About this exercise: The listing below must be reproduced in full, exactly as written.

Collected data:
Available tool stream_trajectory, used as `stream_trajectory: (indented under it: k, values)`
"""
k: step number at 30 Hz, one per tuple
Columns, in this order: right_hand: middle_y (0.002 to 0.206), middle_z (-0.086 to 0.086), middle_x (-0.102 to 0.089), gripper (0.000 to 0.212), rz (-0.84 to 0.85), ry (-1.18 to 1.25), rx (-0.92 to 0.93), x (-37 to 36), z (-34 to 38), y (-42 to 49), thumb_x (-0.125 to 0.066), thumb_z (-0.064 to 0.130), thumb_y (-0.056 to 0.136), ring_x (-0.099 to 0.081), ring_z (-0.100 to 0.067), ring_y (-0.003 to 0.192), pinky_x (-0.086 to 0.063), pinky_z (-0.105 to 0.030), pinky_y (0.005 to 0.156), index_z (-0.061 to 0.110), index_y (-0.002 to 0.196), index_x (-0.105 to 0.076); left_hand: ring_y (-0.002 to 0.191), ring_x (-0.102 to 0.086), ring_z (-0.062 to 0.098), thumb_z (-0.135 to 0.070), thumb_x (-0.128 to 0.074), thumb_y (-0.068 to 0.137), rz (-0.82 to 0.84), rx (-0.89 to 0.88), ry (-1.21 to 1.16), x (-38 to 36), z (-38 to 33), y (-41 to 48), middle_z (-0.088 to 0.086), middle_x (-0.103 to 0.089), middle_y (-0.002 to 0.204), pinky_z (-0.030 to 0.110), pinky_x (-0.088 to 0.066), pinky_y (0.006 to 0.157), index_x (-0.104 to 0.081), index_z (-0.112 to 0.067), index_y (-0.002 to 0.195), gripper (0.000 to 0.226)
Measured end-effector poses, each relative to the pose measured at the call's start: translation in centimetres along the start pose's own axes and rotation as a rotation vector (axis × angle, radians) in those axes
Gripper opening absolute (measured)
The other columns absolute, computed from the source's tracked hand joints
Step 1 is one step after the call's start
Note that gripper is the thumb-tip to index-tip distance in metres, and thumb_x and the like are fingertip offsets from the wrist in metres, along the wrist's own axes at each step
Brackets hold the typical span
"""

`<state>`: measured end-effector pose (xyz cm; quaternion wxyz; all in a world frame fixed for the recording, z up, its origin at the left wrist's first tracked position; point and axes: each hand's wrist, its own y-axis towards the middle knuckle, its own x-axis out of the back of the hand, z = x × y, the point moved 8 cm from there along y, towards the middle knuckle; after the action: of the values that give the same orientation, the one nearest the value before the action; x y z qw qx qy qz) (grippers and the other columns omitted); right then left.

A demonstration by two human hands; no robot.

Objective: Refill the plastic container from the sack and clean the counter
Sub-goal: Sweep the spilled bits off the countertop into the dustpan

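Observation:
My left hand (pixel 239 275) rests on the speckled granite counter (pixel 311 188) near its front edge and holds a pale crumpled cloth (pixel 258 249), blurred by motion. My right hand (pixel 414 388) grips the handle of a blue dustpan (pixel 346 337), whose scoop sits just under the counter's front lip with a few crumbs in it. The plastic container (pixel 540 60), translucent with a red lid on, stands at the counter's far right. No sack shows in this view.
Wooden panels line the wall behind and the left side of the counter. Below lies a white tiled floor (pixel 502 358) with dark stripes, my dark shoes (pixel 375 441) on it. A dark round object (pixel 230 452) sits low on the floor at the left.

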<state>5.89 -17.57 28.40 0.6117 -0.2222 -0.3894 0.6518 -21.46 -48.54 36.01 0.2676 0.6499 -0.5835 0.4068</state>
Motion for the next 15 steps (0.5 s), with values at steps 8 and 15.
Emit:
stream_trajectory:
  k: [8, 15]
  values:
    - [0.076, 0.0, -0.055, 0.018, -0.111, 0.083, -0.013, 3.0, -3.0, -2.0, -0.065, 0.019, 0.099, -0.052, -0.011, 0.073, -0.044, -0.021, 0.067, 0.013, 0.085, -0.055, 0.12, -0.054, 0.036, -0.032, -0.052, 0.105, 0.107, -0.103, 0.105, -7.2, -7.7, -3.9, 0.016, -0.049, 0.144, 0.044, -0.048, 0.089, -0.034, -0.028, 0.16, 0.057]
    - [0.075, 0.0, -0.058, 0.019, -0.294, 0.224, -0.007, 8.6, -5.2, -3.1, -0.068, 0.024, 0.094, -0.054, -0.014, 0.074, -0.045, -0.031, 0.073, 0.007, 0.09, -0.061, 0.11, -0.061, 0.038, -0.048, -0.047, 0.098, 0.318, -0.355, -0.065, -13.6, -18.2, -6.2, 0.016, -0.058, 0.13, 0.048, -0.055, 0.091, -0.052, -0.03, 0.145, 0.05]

Response area:
Available tool stream_trajectory, used as `stream_trajectory: (indented under it: k, values)`
"""
k: step number at 30 Hz, one per tuple
Columns, in this order: right_hand: middle_y (0.002 to 0.206), middle_z (-0.086 to 0.086), middle_x (-0.102 to 0.089), gripper (0.000 to 0.212), rz (-0.84 to 0.85), ry (-1.18 to 1.25), rx (-0.92 to 0.93), x (-37 to 36), z (-34 to 38), y (-42 to 49), thumb_x (-0.125 to 0.066), thumb_z (-0.064 to 0.130), thumb_y (-0.056 to 0.136), ring_x (-0.099 to 0.081), ring_z (-0.100 to 0.067), ring_y (-0.003 to 0.192), pinky_x (-0.086 to 0.063), pinky_z (-0.105 to 0.030), pinky_y (0.005 to 0.156), index_z (-0.061 to 0.110), index_y (-0.002 to 0.196), index_x (-0.105 to 0.076); left_hand: ring_y (-0.002 to 0.191), ring_x (-0.102 to 0.086), ring_z (-0.062 to 0.098), thumb_z (-0.135 to 0.070), thumb_x (-0.128 to 0.074), thumb_y (-0.068 to 0.137), rz (-0.82 to 0.84), rx (-0.89 to 0.88), ry (-1.21 to 1.16), x (-38 to 36), z (-38 to 33), y (-41 to 48), middle_z (-0.088 to 0.086), middle_x (-0.103 to 0.089), middle_y (-0.002 to 0.204), pinky_z (-0.030 to 0.110), pinky_x (-0.088 to 0.066), pinky_y (0.006 to 0.157), index_x (-0.104 to 0.081), index_z (-0.112 to 0.067), index_y (-0.002 to 0.195), gripper (0.000 to 0.226)
Measured end-effector poses, each relative to the pose measured at the call's start: translation in centimetres along the start pose's own axes and rotation as a rotation vector (axis × angle, radians) in those axes
Gripper opening absolute (measured)
The other columns absolute, computed from the source's tracked hand joints
Step 1 is one step after the call's start
Note that gripper is the thumb-tip to index-tip distance in metres, and thumb_x and the like are fingertip offsets from the wrist in metres, along the wrist's own axes at each step
Brackets hold the typical span
"""

`<state>`: measured end-effector pose (xyz cm; quaternion wxyz; all in a world frame fixed for the recording, z up, its origin at the left wrist's first tracked position; point and axes: each hand's wrist, its own y-axis towards the middle knuckle, its own x-axis out of the back of the hand, z = x × y, the point moved 8 cm from there along y, towards the middle knuckle; after the action: of the values that give the same orientation, the one nearest the value before the action; x y z qw qx qy qz) (grippers and the other columns omitted); right then left.

A demonstration by two human hands; no robot.

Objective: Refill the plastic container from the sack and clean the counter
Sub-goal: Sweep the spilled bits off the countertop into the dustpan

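Observation:
My left hand (pixel 239 275) rests on the speckled granite counter (pixel 311 188) near its front edge and holds a pale crumpled cloth (pixel 258 249), blurred by motion. My right hand (pixel 414 388) grips the handle of a blue dustpan (pixel 346 337), whose scoop sits just under the counter's front lip with a few crumbs in it. The plastic container (pixel 540 60), translucent with a red lid on, stands at the counter's far right. No sack shows in this view.
Wooden panels line the wall behind and the left side of the counter. Below lies a white tiled floor (pixel 502 358) with dark stripes, my dark shoes (pixel 375 441) on it. A dark round object (pixel 230 452) sits low on the floor at the left.
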
<state>5.89 -17.57 28.40 0.6117 -0.2222 -0.3894 0.6518 -21.46 -48.54 36.01 0.2676 0.6499 -0.5835 0.4068</state>
Motion for the next 15 steps (0.5 s), with values at steps 8 and 15.
Emit:
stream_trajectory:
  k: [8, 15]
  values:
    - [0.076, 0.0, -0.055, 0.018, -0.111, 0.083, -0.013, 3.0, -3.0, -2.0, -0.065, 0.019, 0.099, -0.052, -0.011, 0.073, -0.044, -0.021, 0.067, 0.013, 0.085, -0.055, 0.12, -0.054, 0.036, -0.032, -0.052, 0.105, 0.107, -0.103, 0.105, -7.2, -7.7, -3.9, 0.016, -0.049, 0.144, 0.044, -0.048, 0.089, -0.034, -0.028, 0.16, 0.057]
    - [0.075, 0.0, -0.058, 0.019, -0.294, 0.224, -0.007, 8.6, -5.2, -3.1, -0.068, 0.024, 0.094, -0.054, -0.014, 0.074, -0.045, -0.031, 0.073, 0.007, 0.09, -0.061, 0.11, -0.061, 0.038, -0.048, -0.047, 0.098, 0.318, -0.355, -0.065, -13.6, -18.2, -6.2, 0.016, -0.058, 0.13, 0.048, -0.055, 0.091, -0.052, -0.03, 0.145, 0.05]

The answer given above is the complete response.